[TASK TO CARRY OUT]:
Please copy the lines below exactly, from the first one through the line showing "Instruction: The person".

[Extracted data entries]:
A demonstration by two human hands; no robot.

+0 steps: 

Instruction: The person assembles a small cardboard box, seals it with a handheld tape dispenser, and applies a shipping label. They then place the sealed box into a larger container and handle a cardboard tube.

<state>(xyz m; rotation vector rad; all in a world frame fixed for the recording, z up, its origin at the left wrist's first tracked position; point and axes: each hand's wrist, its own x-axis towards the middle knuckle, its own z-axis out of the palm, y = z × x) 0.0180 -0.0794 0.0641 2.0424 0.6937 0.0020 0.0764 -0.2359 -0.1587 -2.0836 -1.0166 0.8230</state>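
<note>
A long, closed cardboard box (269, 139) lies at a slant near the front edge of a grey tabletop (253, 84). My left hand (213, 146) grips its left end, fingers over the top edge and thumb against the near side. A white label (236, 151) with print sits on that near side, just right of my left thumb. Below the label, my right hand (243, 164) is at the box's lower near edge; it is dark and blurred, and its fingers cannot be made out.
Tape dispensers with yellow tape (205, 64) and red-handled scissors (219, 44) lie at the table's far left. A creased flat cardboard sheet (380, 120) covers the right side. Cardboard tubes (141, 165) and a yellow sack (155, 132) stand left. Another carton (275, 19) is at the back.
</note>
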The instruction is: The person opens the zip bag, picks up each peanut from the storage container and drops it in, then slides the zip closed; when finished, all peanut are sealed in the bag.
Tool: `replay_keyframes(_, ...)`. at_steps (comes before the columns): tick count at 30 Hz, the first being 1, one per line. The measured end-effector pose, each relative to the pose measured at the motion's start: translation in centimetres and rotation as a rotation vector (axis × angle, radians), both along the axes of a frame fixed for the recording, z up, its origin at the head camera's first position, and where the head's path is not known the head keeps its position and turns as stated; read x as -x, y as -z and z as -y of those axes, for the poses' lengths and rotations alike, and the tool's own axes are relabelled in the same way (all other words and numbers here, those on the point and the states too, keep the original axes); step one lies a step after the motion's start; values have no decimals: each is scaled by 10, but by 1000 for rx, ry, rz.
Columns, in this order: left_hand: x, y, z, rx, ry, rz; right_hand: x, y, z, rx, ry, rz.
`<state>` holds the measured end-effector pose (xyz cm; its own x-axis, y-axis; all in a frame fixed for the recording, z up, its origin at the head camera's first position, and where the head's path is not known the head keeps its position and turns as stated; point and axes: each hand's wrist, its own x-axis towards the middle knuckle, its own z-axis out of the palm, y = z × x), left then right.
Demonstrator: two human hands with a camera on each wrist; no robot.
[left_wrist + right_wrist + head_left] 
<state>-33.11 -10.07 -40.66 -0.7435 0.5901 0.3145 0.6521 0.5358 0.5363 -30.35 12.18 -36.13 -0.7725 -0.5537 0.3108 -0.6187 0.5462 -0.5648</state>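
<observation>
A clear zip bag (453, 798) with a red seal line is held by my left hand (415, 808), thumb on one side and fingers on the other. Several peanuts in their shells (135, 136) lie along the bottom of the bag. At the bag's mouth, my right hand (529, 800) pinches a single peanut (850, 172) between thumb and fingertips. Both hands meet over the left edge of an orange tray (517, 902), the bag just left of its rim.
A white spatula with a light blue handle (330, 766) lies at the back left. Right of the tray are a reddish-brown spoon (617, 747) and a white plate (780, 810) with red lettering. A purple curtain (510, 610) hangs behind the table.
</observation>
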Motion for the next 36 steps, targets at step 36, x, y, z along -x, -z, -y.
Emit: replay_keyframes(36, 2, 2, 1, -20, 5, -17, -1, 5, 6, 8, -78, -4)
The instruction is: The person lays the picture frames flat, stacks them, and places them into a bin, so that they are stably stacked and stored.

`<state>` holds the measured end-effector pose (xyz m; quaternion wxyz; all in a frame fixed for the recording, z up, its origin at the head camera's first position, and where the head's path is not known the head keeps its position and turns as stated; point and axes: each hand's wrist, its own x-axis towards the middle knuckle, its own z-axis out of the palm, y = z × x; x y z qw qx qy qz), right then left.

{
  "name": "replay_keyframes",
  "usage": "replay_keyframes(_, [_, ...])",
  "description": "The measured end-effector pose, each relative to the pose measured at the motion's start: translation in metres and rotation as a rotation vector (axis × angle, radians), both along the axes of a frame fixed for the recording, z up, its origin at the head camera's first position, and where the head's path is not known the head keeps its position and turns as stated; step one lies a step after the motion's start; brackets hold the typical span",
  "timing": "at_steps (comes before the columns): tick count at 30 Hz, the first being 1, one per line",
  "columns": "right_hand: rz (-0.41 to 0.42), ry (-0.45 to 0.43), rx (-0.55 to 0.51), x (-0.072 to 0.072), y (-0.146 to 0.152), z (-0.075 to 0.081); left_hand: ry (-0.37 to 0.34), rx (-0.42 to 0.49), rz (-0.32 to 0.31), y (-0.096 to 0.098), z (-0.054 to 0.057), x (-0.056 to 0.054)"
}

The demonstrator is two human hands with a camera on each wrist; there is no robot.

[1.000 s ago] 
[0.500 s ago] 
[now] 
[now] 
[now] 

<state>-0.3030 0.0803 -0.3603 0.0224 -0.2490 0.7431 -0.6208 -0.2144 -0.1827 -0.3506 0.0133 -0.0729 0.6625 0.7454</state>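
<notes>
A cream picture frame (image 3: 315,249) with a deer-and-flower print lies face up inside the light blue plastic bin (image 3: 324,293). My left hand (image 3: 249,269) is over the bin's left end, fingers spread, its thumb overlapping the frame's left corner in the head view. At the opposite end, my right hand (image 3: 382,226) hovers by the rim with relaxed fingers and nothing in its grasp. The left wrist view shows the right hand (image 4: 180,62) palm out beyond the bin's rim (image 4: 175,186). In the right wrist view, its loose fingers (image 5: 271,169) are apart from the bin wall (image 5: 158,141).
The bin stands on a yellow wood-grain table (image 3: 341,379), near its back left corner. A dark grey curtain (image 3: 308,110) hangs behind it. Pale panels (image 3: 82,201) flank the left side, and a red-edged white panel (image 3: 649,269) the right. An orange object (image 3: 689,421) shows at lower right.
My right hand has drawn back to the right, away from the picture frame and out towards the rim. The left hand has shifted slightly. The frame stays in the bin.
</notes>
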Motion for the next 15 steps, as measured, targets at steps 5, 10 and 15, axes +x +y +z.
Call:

[RESPONSE TO THE EXERCISE]:
A demonstration by two human hands; no robot.

+0 steps: 

Instruction: The person assembles a small cardboard box, seals it with a handheld tape dispenser, and applies a shipping label. They then place the sealed box into a larger container and handle a cardboard tube.

The required output has now been supplied.